Comparative example 1
A compound was obtained in the same manner as in example 1, except that: stoichiometrically varying Li2CO3、HfO2And ((NH)4)2HPO4) And the heat treatment temperature (T2) was changed to 1250 deg.C to obtain LiHf2(PO4)3
LiHf obtained from comparative example 12(PO4)3Is an unstable material and decomposes into Li3PO4
[ Table 1]
Figure BDA0002416929300000211
Figure BDA0002416929300000221
[ Table 2]
Classification Composition of
Example 14 Li4/3Hf5/3Y1/3(PO4)3
Example 15 Li7/6Hf11/6Y1/6(PO4)3
Example 16 Li3/2Hf3/2Y1/2(PO4)3
Example 17 Li5/3Hf4/3Y2/3(PO4)3
Example 18 Li4/3Hf5/3Ga1/3(PO4)3
Example 19 Li4/3Hf5/3In1/3(PO4)3
Example 20 Li4/3Hf11/6Ca1/6(PO4)3
Example 21 Li5/3Hf5/3Ca1/3(PO4)3
Example 22 Li2Hf3/2Ca1/2(PO4)3
Example 23 Li7/3Hf4/3Ca2/3(PO4)3
Example 24 Li4/3Hf11/6Mg1/6(PO4)3
Example 25 Li5/3Hf5/3Mg1/3(PO4)3
Example 26 Li2Hf3/2Mg1/2(PO4)3
Example 27 Li7/3Hf4/3Mg2/3(PO4)3
Comparative example 1 LiHf2(PO4)3
Evaluation example 1: phase stability
The energy above the shell of the compound of formula 1 was determined. The compound having an energy above the shell of 50 meV/atom or less at a temperature of 450 ℃ to 800 ℃ was observed to be stable, and the evaluation results of phase stability are shown in tables 3 and 4. The energy above the shell is represented by a predetermined formula and is a measure of the phase stability with a certain composition.
[ Table 3]
Figure BDA0002416929300000222
Figure BDA0002416929300000231
[ Table 4]
Figure BDA0002416929300000232
Figure BDA0002416929300000241
Evaluation example 2: activation energy and ion conductivity
The activation energy and ion diffusivity of compounds of selected composition were determined by de novo computational molecular dynamics (ab initio molecular dynamics) at 600K (kelvin), 900K, 1200K and 1500K. Room temperature (300 kelvin) ion diffusivity is extrapolated from the results for elevated temperatures and then converted to ion conductivity using the nernst-einstein relationship.

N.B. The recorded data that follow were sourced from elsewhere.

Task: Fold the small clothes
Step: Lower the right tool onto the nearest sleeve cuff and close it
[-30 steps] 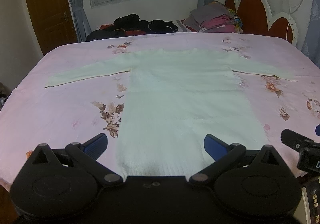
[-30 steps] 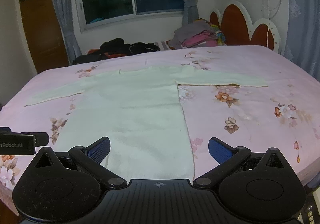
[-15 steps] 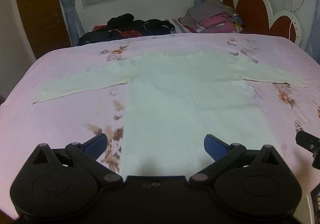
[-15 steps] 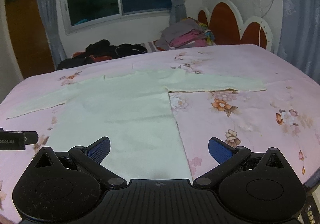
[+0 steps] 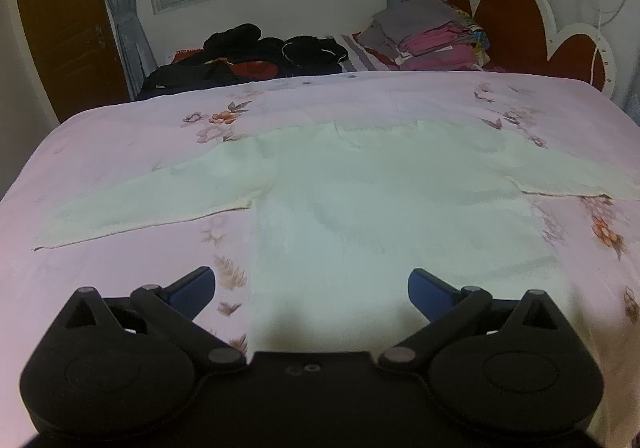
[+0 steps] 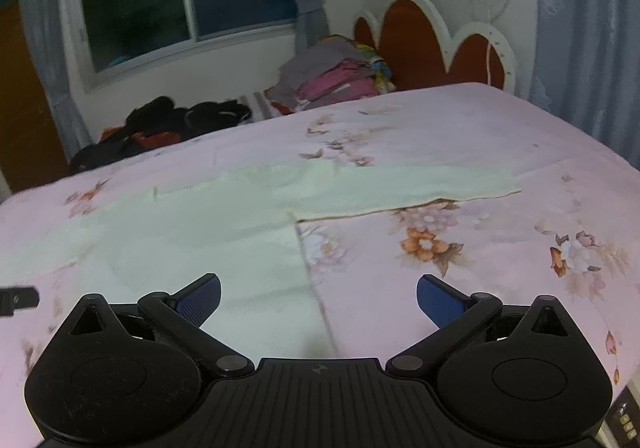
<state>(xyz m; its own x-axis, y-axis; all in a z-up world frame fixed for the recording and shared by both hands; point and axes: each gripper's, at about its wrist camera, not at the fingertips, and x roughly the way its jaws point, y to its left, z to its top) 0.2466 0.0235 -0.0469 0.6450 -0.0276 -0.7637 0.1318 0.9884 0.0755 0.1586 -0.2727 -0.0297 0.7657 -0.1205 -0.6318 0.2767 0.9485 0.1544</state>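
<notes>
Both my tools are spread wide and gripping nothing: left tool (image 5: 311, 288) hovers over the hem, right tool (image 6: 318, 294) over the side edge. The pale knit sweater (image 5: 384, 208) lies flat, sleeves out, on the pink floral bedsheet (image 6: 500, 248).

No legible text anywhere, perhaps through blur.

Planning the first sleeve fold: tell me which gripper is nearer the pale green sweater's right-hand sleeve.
Right. The right gripper hovers open at the body's edge below that right-hand sleeve; the left gripper hovers open over the sweater's lower body.
</notes>
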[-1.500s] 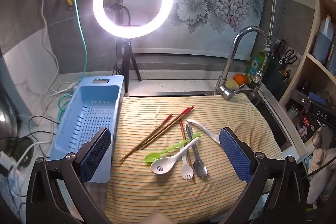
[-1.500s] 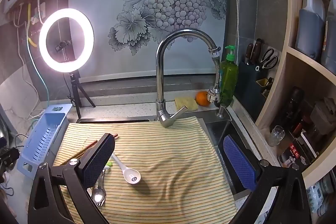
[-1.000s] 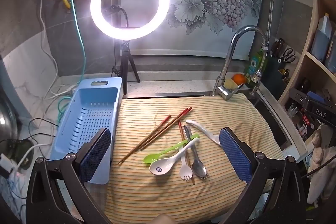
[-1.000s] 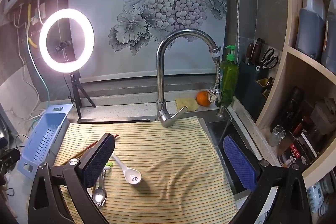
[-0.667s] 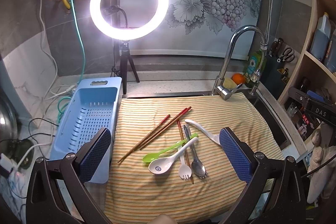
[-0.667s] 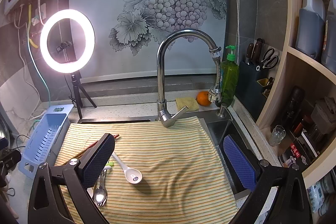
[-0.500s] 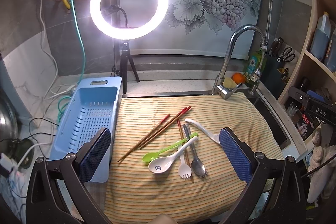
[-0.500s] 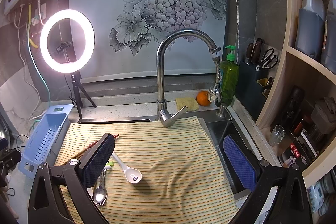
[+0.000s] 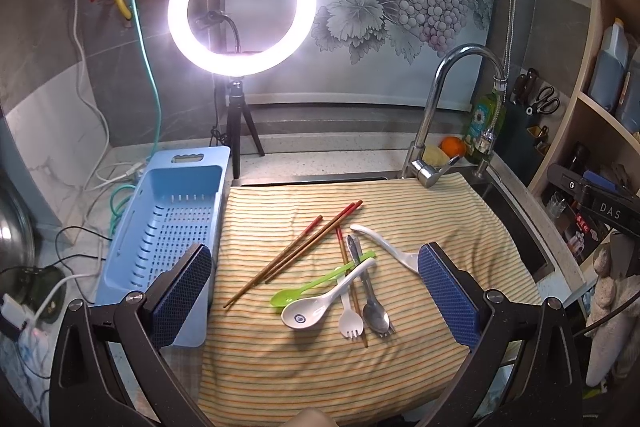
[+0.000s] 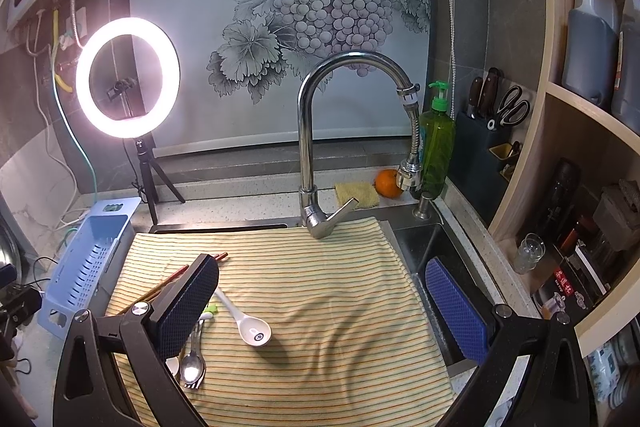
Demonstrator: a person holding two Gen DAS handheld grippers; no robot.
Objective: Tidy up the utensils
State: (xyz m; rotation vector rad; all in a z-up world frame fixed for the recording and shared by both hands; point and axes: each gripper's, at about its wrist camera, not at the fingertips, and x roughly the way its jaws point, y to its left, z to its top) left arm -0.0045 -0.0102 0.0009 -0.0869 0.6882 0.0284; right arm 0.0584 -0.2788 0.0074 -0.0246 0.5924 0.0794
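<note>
Both the left tongs point(image 9: 314, 291) and right tongs point(image 10: 322, 307) gape wide, empty, above the striped cloth point(image 9: 400, 367); chopsticks point(image 9: 304, 247), spoons and forks lie heaped beside the blue basket point(image 9: 160, 227).

The left gripper point(image 9: 314, 293) has its two fingers point(image 9: 182, 293) spread wide apart, with nothing between the blue pads. The right gripper point(image 10: 322, 309) is in the same state: fingers point(image 10: 454, 309) far from each other, gripping nothing (the gap is free in both views). Both grippers point forward and slightly down. A small part of skin point(image 9: 310, 419) shows at the bottom edge of the left wrist view.
</note>
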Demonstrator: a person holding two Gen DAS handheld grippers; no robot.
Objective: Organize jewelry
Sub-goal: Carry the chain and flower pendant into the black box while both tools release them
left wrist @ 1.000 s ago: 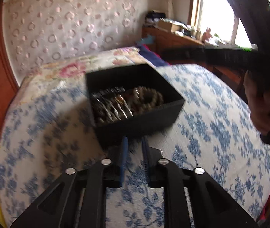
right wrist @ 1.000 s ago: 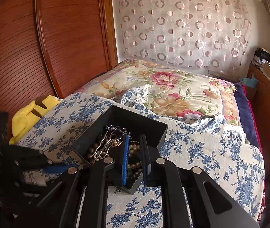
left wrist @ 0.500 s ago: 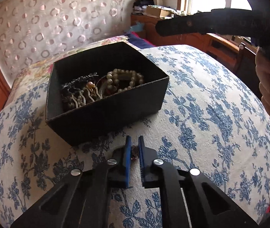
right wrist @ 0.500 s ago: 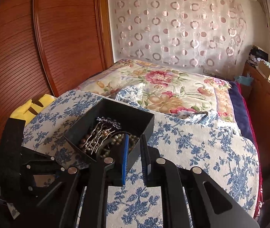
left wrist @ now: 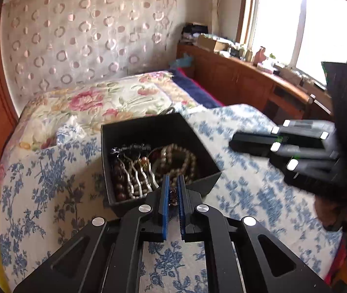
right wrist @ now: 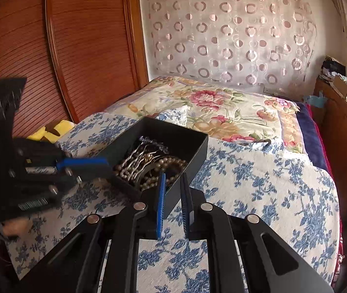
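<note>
A black open box [left wrist: 149, 129] sits on the blue-flowered cloth and holds a beaded bracelet [left wrist: 182, 157] and metal hair combs [left wrist: 136, 178]. My left gripper [left wrist: 172, 179] hangs just above the box's near wall, shut on a small brown bead-like piece of jewelry [left wrist: 173, 196] between its blue pads. In the right wrist view the left gripper [right wrist: 100, 162] reaches in from the left over the box [right wrist: 195, 156]. My right gripper [right wrist: 173, 180] stands by the box's near right corner, its pads a little apart with nothing between them; it shows blurred as the right gripper [left wrist: 237, 144] in the left wrist view.
The blue-flowered cloth [right wrist: 259, 183] covers the near bed, with a pink-flowered quilt [right wrist: 212, 105] behind. A wooden wardrobe [right wrist: 75, 48] stands left, a yellow object [right wrist: 51, 131] beside it. A cluttered wooden cabinet [left wrist: 246, 78] runs under the window. A person's hand [left wrist: 325, 210] holds the right gripper.
The left gripper closed on the small piece lying on the cloth in front of the box, then rose with it to the box's near wall. The right gripper drifted slightly beside the box.
</note>
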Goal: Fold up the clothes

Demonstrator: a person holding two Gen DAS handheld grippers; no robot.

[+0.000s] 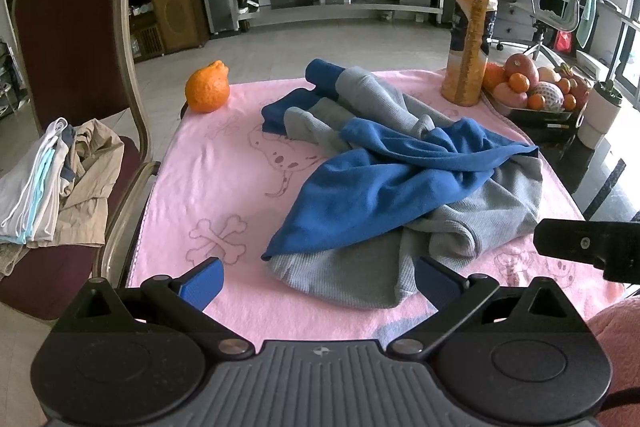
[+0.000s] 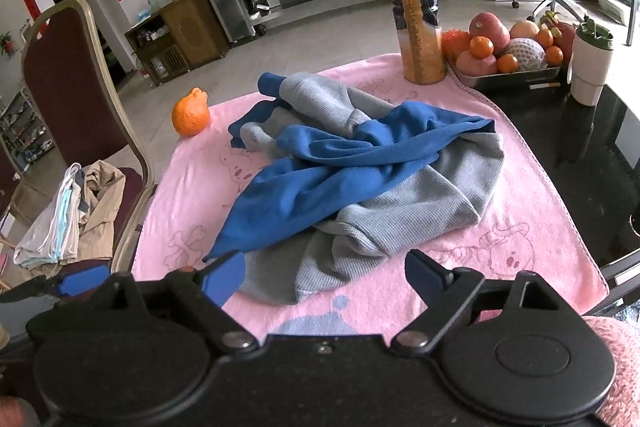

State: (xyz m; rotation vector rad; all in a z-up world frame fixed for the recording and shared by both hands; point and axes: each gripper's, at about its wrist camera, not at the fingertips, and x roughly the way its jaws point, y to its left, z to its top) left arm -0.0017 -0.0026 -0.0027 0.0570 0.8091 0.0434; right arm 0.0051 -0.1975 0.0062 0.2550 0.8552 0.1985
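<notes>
A crumpled grey and blue garment [image 1: 400,171] [image 2: 360,163] lies in a heap on a pink towel [image 1: 208,187] [image 2: 520,187] that covers the table. My left gripper [image 1: 318,283] hovers at the near edge of the heap, jaws wide open. Its blue pads [image 1: 202,283] stand apart from the grey hem, which shows between them. My right gripper [image 2: 326,277] is beside it, also open over the same hem and pressing on nothing. A black part of the right gripper [image 1: 592,247] shows at the right edge of the left wrist view. One of the left gripper's pads [image 2: 80,283] shows low on the left in the right wrist view.
An orange [image 1: 207,87] [image 2: 191,113] sits on the towel's far left corner. A juice bottle [image 1: 470,39] [image 2: 418,15], a fruit tray [image 1: 536,109] [image 2: 508,77] and a white cup [image 1: 600,115] [image 2: 590,67] stand at the far right. A chair [image 1: 68,27] on the left holds folded clothes [image 1: 52,187] [image 2: 68,215].
</notes>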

As shown in FIGS. 3A-3C for the three species where M is Y and α is 1/6, 1/3, and 1/2, an activation energy of 0.21 electron volts (eV) to 0.34eV and an ionic conductivity at 300 Kelvin/centimeter (mS/cm) to 4.08mS/cm is observed.
Evaluation example 3: activation energy and ion conductivity
The activation energy and ion diffusivity of a compound of selected composition was determined by de novo computational molecular dynamics at 600 Kelvin, 900 Kelvin, 1200 Kelvin and 1500 Kelvin. Room temperature (300 kelvin) ion diffusivity is extrapolated from the results for elevated temperatures and then converted to ion conductivity using the nernst-einstein relationship.
As shown in fig. 4A-4C for a material where M is Ca, Mg, or Sc (i.e., a ═ 2) and α is 1/3, an activation energy of 0.25eV to 0.33eV and an ionic conductivity at 300k of 0.26mS/cm to 1.95mS/cm were observed.
Evaluation example 4 electrochemical stability
In relation to Li/Li+Between 0 and 8 volts of Li4/3Hf5/3Y1/3(PO4)3、Li4/3Hf5/3Sc1/3(PO4)3And Li5/3Hf11/6(PO4)3Stability of (2). Li5/3Hf11/6(PO4)3Includes a dopant of Li, and can be represented by Li1+3xMxHf2-x(PO4)3. Where M is Li+And x is 1/6.
Between 2.0 volts (V) and 4.2V, Li4/3Hf5/3Y1/3(PO4)3And Li4/3Hf5/3Sc1/3(PO4)3Is intrinsically stable. In relation to Li/Li+At 0V of (2), insulating product LiYO2Or LiScO2、Li3P and Li6Hf2O7In Li/Li4/3Hf5/3Y1/3(PO4)3Or Li/Li4/3Hf5/3Sc1/3(PO4)3The interface is formed to provide a passivation layer having suitable ionic conductivity.
Li5/3Hf11/6(PO4)3The intrinsic stability window of (A) is 2.2V-4.2V. In relation to Li/Li+At 0V with Li metal to form an insulating product Li which may be passivation3P and Li6Hf2O7. Interfacial reaction products such as Li3P and Li6Hf2O7Also has suitable ion conductivity.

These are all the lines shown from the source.